Jâ le regarda en souriant. Tem cligna de l'œil et poursuivit

– Votre attitude me prouve que je vous ai bien jugé. La plupart m'auraient sauté dessus pour ce que je viens de dire. Vous n'êtes pas comme eux. Vous être trop conscient de votre supériorité pour vous vexer…

– Continuez! dit Jâ.

– Je veux dire: on sent que vous avez été envoyé ici par accident, fatalité ou erreur judiciaire. Vous êtes normal! Vous ne tomberez jamais dans cette hystérie collective, dans cette frénésie de revanche. Quant à moi, quoique petit-fils d'exilé, je n'en veux absolument pas à la Terre. Je suis curieux d'elle, j'ai envie d'y aller, mais en touriste, non en conquérant.

– D'après tout ce que j'ai pu voir depuis mon arrivée, dit Benal, vous vivez ici sous un régime policier. Et je crois que vous parlez trop, mon vieux. Et si j'étais un agent provocateur?

Tem le regarda dans les yeux.

– Non! dit-il. Mais vous avez un peu raison. Assez pour ce soir! Nous aurons l'occasion de revenir sur ce sujet. Ce ne sont pas des conversation à tenir en pleine rue.

Tem entraîna son compagnon vers la gauche et ils montèrent une rampe menant à l'intérieur d'un immeuble. Ils entrèrent. Le hall circulaire était dallé de basalte. Le plafond se perdait dans les hauteurs. En levant la tête, Jâ eut l'impression d'être au fond d'un puits. Son guide l'entraîna au milieu de la pièce sur une plaque métallique. Il parla

– Vingt-quatre! dit-il.

Jâ surpris, se sentit monter dans le puits en compagnie de Tem. Supposant que la plaque métallique les soulevait il regarda en bas, et vit que ses pieds ne reposaient sur rien. Il s'envolait littéralement.

– Polyaimant! expliqua brièvement Tem.

– Application ingénieuse! apprécia Benal.

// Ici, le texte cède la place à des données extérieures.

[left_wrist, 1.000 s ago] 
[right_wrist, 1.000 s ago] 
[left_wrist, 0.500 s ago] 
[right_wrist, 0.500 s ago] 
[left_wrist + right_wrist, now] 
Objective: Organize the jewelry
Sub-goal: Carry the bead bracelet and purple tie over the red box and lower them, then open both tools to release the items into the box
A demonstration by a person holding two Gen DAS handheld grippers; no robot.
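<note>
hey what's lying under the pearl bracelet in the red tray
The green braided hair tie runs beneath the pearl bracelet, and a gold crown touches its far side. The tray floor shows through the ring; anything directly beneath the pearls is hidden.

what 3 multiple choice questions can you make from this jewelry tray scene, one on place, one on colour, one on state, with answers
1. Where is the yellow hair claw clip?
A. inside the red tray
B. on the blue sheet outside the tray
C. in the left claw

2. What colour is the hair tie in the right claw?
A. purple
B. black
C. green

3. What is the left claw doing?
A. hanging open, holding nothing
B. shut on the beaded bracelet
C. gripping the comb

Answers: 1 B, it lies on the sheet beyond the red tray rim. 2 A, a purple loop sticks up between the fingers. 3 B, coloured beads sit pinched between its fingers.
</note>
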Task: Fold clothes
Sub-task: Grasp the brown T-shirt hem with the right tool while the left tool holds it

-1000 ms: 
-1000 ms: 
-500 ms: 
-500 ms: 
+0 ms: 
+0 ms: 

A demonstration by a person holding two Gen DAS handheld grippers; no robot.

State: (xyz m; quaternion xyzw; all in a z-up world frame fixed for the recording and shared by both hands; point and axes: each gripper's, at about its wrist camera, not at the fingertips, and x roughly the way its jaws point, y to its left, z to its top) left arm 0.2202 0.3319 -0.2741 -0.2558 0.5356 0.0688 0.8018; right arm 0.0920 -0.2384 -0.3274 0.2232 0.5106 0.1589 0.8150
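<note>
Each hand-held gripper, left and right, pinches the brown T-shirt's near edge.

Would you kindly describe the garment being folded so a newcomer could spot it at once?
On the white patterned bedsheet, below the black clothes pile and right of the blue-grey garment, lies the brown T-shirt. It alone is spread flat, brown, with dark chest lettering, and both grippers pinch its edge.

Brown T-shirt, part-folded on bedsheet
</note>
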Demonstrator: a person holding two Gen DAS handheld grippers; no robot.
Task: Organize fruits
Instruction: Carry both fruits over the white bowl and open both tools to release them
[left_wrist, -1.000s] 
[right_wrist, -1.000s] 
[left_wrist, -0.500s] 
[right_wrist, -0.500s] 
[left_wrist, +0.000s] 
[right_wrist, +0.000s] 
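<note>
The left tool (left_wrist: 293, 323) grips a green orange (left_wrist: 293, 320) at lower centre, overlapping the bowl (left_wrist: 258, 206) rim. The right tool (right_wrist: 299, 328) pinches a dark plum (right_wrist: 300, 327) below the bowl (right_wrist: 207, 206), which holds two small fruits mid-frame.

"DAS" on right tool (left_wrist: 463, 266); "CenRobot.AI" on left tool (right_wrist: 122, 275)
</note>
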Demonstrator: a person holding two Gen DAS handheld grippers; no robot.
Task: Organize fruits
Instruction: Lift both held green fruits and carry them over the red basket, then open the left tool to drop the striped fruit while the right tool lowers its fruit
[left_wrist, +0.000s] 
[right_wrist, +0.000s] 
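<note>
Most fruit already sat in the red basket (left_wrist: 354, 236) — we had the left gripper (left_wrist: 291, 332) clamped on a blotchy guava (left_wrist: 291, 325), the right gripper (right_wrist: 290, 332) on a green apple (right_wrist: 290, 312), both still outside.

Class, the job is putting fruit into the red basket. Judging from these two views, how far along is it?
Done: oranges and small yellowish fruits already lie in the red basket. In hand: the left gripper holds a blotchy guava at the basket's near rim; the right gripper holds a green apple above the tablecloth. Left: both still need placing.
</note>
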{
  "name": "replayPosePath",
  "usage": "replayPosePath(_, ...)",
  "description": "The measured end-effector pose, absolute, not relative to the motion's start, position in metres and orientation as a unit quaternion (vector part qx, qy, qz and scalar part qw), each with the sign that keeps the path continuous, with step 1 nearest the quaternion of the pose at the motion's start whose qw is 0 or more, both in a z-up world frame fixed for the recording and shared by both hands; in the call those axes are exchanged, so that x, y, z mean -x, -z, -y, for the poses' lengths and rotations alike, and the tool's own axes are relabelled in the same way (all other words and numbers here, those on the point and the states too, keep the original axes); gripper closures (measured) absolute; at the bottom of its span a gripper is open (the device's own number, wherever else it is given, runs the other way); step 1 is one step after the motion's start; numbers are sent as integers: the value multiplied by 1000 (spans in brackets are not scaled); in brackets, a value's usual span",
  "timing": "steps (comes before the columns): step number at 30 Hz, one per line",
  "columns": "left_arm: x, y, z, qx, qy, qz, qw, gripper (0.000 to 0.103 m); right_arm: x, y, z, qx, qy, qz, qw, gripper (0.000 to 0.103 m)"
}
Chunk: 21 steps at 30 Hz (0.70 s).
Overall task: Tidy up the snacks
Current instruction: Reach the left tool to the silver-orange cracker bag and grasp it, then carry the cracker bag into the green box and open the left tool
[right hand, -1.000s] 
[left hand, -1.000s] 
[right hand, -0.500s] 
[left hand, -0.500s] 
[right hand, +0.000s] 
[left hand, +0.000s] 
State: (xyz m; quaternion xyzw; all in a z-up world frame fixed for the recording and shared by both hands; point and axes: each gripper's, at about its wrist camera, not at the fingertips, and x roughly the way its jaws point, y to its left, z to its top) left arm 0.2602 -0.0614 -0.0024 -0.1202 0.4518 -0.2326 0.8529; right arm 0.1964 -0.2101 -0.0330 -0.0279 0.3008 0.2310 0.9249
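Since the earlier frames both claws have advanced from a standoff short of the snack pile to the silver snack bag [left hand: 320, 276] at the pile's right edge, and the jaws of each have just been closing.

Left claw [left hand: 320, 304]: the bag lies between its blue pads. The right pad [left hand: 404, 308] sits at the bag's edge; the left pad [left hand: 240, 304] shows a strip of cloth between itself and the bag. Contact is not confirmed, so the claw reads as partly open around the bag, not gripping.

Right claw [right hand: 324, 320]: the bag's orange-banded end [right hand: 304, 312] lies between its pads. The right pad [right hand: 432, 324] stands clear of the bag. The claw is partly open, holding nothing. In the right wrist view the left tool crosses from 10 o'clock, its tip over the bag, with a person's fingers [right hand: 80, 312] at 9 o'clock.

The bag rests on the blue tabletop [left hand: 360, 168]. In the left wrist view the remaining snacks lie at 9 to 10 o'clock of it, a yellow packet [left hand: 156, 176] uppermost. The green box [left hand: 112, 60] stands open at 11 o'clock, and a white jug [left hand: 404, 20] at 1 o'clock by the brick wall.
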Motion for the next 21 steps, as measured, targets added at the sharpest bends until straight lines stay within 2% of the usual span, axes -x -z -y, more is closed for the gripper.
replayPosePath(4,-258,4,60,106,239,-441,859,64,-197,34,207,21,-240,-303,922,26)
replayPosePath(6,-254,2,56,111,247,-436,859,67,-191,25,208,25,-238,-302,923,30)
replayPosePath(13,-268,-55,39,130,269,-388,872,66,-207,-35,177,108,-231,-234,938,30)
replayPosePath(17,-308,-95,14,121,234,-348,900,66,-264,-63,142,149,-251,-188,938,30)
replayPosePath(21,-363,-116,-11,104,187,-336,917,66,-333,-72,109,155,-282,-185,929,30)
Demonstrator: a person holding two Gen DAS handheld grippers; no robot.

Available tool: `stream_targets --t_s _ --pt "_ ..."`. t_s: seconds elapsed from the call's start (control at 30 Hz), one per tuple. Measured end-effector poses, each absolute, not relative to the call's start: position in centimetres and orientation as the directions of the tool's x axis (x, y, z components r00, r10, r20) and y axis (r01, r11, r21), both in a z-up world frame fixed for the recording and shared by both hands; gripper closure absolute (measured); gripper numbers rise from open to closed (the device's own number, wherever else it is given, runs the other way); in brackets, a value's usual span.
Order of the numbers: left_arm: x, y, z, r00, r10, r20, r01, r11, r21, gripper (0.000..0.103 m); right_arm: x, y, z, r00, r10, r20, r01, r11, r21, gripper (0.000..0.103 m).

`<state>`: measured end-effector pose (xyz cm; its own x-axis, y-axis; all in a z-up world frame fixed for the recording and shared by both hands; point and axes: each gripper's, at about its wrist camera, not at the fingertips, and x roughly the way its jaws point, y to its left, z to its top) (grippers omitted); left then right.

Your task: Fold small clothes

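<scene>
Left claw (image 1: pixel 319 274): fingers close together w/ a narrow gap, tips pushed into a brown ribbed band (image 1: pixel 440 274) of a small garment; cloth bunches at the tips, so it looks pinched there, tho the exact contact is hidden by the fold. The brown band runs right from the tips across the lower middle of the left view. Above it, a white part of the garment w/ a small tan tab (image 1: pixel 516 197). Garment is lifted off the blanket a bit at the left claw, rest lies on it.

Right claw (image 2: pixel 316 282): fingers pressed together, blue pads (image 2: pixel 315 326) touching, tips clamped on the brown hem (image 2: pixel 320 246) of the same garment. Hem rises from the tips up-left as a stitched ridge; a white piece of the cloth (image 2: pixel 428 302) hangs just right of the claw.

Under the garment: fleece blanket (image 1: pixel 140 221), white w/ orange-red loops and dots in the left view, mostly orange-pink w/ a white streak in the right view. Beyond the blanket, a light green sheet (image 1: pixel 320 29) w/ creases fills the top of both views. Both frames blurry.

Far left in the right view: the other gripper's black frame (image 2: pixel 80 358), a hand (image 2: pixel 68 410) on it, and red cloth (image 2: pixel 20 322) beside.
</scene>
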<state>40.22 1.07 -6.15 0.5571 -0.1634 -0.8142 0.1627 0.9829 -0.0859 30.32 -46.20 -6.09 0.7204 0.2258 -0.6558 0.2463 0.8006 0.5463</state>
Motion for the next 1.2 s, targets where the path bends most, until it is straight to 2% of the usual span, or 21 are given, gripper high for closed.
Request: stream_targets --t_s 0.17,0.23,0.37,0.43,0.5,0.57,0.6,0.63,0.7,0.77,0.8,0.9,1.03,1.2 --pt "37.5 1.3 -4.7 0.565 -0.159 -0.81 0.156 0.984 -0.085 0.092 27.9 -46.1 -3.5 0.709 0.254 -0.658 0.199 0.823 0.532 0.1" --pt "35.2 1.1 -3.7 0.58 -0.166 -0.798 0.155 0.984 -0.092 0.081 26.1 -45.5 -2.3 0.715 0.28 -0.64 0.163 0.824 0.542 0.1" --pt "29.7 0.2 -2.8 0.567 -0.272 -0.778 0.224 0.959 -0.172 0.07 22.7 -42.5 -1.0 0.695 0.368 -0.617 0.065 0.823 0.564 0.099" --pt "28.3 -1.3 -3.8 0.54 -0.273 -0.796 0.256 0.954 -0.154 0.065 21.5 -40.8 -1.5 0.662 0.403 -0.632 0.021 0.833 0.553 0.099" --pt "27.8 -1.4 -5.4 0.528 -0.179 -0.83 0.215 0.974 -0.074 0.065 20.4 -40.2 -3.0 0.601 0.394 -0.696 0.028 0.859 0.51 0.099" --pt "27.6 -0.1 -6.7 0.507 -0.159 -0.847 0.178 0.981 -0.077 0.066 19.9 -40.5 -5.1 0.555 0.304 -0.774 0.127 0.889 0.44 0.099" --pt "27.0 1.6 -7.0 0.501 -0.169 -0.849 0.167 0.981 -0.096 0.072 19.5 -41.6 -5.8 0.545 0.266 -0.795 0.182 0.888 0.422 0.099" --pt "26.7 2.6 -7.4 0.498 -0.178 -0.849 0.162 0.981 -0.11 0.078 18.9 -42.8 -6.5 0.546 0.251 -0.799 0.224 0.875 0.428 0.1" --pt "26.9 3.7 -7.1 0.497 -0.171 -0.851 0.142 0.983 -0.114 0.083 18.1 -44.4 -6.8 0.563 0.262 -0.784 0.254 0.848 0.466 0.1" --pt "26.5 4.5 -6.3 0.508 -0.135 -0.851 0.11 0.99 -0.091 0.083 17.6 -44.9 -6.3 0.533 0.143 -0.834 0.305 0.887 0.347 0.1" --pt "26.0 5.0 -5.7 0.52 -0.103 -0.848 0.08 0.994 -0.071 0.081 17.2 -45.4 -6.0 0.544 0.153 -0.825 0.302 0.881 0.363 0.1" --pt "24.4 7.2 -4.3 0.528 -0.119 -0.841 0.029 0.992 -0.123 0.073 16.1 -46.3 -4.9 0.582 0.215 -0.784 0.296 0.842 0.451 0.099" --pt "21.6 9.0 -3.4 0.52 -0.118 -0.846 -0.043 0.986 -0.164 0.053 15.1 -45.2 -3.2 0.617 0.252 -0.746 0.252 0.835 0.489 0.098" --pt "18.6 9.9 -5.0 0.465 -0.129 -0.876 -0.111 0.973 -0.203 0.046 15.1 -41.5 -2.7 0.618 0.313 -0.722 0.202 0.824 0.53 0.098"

Ils stoppèrent devant une ouverture et enfilèrent un corridor au fond duquel deux portes se faisaient face.

– Vous habitez à gauche. Moi, en face, dit Tem. Entrons chez vous.

Ils se placèrent devant la porte et entendirent un son perlé de l'autre côté. Une voix douce dit: «Entrez!» Ils avancèrent, tandis que la cloison se dématérialisait à leur passage. Une magnifique jeune femme blonde leur sourit timidement.

– C'est Nira Slid (A.E.712), dit Tem à Benal. Elle vous plaît?

– Je… Oui, elle est très belle.

– Voici ton maître, dit Tem à la femme; c'est un arrivant, occupe-toi de lui.

Il se tourna vers Jâ.

– Si vous avez besoin de moi, n'hésitez pas: j'habite à côté. Je vous laisse.

Sur le point de sortir, il se retourna.

– Si par hasard elle ne vous satisfaisait pas, dites-le moi; je vous en trouverais une autre.